I’ve been a unabashed patriot for a long time. I can’t sing any patriotic ballads without choking up. In high school, my basketball team blasted Lee Greenwood’s “Proud to be an American” as pre-game locker room pep music. This was 15 years before 9-11 made the song famous and popular.
So I’ve really struggled to accept news in recent years about Americans being “hated” by the world for being arrogant, greedy, spoiled and any number of offensive qualities. This theme is so prevalent in news I believe it has noticeably dampened the collective American spirit.
Recently, however, the flame of American pride that is smoldering in even the most diehard patriots has received a burst of needed oxygen from a most unlikely source: a Frenchman! That’s hard to imagine considering just three years ago all references to “French” were removed from the menu at our nation’s capital. But, it’s true, America has an expressive and eloquent admirer in the new French President Nicolas Sarkozy.
His recent historic speech to a joint session of Congress was a valuable reminder of what the United States represents to the rest of world.
“America did not teach men the idea of freedom; she taught them how to practice it,” he said. “And she fought for this freedom whenever she felt it to be threatened somewhere in the world. It was by watching America grow that men and women understood that freedom was possible.”
President Sarkozy reminded Americans how we saved France in World War I and II and how thousands of young American soldiers marched to their death on the beaches of France “not to defend their own freedom but the freedom of all others, not to defend their own families, their own homeland, but to defend humanity as a whole.”
He sited the Marshall Plan, the Cold War, and the Berlin Crisis as ways in which America, at countless key moments in history, has led the world in the fight for freedom.

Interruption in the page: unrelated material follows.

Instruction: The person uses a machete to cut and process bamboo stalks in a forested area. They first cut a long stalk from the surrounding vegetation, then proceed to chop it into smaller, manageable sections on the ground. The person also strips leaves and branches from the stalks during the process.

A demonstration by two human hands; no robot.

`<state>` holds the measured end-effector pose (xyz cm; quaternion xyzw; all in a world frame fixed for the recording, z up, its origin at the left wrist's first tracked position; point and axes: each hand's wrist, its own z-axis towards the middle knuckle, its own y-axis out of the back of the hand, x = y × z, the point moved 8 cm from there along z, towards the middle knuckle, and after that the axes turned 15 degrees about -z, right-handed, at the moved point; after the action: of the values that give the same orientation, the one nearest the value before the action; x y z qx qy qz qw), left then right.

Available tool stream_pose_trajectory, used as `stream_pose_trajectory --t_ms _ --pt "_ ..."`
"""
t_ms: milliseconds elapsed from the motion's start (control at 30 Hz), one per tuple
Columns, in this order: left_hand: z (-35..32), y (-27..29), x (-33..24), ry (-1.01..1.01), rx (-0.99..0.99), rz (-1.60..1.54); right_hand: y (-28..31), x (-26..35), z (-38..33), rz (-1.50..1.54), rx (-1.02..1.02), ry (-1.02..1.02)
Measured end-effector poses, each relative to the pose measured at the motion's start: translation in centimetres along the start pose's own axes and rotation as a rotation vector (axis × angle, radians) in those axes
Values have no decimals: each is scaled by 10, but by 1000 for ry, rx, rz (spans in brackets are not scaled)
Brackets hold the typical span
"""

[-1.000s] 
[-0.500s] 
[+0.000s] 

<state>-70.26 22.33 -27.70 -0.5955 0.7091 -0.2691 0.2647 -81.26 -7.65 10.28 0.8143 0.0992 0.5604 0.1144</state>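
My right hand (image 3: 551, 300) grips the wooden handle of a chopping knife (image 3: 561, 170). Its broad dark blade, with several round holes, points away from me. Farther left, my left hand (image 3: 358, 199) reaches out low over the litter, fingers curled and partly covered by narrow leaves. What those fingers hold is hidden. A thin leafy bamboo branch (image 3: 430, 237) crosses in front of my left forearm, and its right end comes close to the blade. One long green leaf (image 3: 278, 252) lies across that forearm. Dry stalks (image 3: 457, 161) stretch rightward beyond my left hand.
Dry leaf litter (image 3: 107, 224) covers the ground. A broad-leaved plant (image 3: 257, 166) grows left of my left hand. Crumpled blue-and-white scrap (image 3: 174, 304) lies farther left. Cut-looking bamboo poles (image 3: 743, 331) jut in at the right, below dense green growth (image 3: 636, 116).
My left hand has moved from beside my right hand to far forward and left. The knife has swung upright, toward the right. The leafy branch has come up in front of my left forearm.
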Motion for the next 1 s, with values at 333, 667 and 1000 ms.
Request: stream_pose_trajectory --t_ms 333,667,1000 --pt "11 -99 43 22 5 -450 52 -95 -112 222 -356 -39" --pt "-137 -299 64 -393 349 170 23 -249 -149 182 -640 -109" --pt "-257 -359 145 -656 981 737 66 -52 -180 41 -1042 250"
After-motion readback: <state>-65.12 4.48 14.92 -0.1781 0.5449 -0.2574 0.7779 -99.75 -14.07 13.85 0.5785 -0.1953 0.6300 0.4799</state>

“From the very beginning, the American dream meant proving to all mankind that freedom, justice, human rights and democracy were no utopia but were rather the most realistic policy there is and the most likely to improve the fate of each and every person.

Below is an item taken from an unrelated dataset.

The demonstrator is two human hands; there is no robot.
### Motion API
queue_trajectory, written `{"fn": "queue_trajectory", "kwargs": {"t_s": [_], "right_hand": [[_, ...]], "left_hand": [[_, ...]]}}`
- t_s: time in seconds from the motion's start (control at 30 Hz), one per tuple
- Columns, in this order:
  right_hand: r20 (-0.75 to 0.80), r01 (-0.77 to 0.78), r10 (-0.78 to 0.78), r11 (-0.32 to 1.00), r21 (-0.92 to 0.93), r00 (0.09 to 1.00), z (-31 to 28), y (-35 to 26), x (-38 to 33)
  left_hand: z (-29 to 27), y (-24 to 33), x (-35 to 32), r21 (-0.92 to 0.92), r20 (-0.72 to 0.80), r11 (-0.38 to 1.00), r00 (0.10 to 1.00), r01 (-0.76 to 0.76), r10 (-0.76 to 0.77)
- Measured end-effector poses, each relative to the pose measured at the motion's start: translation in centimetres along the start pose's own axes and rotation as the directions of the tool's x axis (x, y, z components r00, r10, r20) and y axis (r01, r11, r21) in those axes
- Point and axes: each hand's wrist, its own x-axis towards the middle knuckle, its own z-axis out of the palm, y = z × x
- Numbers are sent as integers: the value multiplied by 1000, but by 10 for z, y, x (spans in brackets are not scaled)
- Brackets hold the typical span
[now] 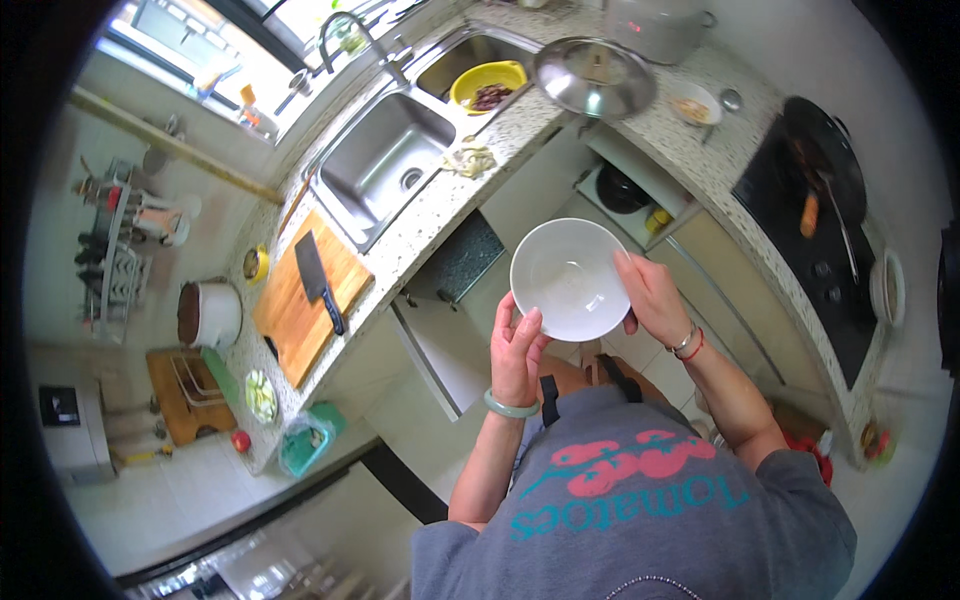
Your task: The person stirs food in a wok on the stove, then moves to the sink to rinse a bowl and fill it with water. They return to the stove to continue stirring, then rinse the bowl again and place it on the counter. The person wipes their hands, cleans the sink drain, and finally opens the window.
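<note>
Near the speckled counter [412, 240], both hands [516, 358] [655, 300] grip a white bowl [570, 272] by its sides, forearms [490, 465] angled inward.

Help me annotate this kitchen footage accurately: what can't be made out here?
Head view: the underside of the glossy white round bowl, facing away from the camera.
Head view: some fingers of the right hand, covered by that bowl.
Head view: what the small dark reddish pieces in the round yellow bowl are; too small.
Head view: what lies in the round black wok; too dark.
</note>
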Motion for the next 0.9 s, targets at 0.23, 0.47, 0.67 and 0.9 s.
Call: {"fn": "queue_trajectory", "kwargs": {"t_s": [0.23,0.47,0.67,0.9], "right_hand": [[232,65,-90,992,109,969,50,-12,104],[302,533,-442,749,-394,845,126,26,258],[434,588,-524,169,-791,733,168,70,360],[213,416,-530,299,-859,821,110,61,421]], "left_hand": [[-25,26,42,-160,-264,969,954,-189,143],[-85,55,122,-254,-402,921,898,-296,178],[-126,104,203,-264,-413,945,908,-191,68],[-168,153,281,-253,-447,950,893,-182,53]]}}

“America did not tell the millions of men and women who came from every country in the world and who—with their hands, their intelligence and their heart -- built the greatest nation in the world: ‘Come, and everything will be given to you.’ She said: ‘Come, and the only limits to what you'll be able to achieve will be your own courage and your own talent.’ America embodies this extraordinary ability to grant each and every person a second chance,” Sarkozy declared.

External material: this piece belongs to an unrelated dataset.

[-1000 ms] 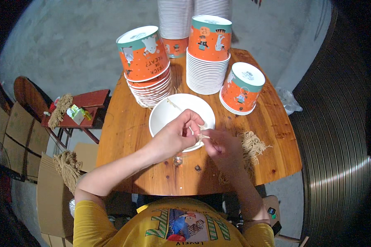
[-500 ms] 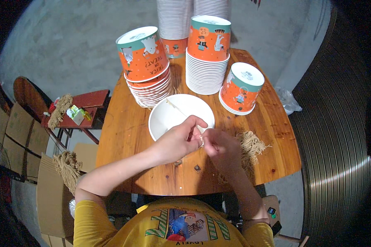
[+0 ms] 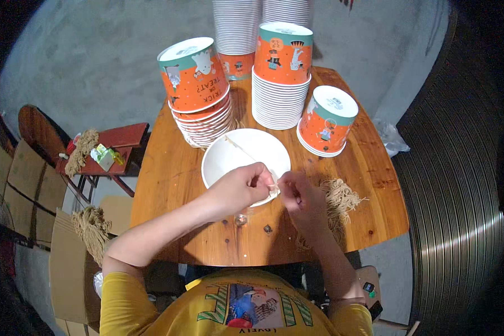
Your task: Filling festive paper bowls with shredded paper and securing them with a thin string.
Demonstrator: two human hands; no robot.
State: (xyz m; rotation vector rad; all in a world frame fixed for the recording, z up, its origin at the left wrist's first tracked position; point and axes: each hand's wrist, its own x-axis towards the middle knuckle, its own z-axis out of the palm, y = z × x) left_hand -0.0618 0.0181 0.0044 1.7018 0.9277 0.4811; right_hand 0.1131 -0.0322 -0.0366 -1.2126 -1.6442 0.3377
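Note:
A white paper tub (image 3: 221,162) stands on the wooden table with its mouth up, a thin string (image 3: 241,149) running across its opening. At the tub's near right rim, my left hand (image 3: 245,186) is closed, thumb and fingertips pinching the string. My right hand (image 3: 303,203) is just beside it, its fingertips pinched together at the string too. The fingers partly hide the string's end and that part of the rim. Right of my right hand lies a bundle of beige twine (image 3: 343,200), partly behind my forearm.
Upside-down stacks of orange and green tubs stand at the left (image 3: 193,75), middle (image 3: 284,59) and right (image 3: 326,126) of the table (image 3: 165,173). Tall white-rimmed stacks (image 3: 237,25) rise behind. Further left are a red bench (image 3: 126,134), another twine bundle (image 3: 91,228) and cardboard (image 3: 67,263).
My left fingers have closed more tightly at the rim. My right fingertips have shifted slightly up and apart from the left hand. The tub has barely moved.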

I’ve been struck of late by a realization that virtually all the blessings for which I am most grateful, save God himself, are made possible by the freedom I enjoy as an American. Without this, my family and I could not live, work or worship where we chose. Our economic stability would be threatened. Our access to health care choices jeopardized, even our decision to freely bear children could be taken from us.
So, while I’m humbled by countless blessings this Thanksgiving, I am most grateful for the gift of America.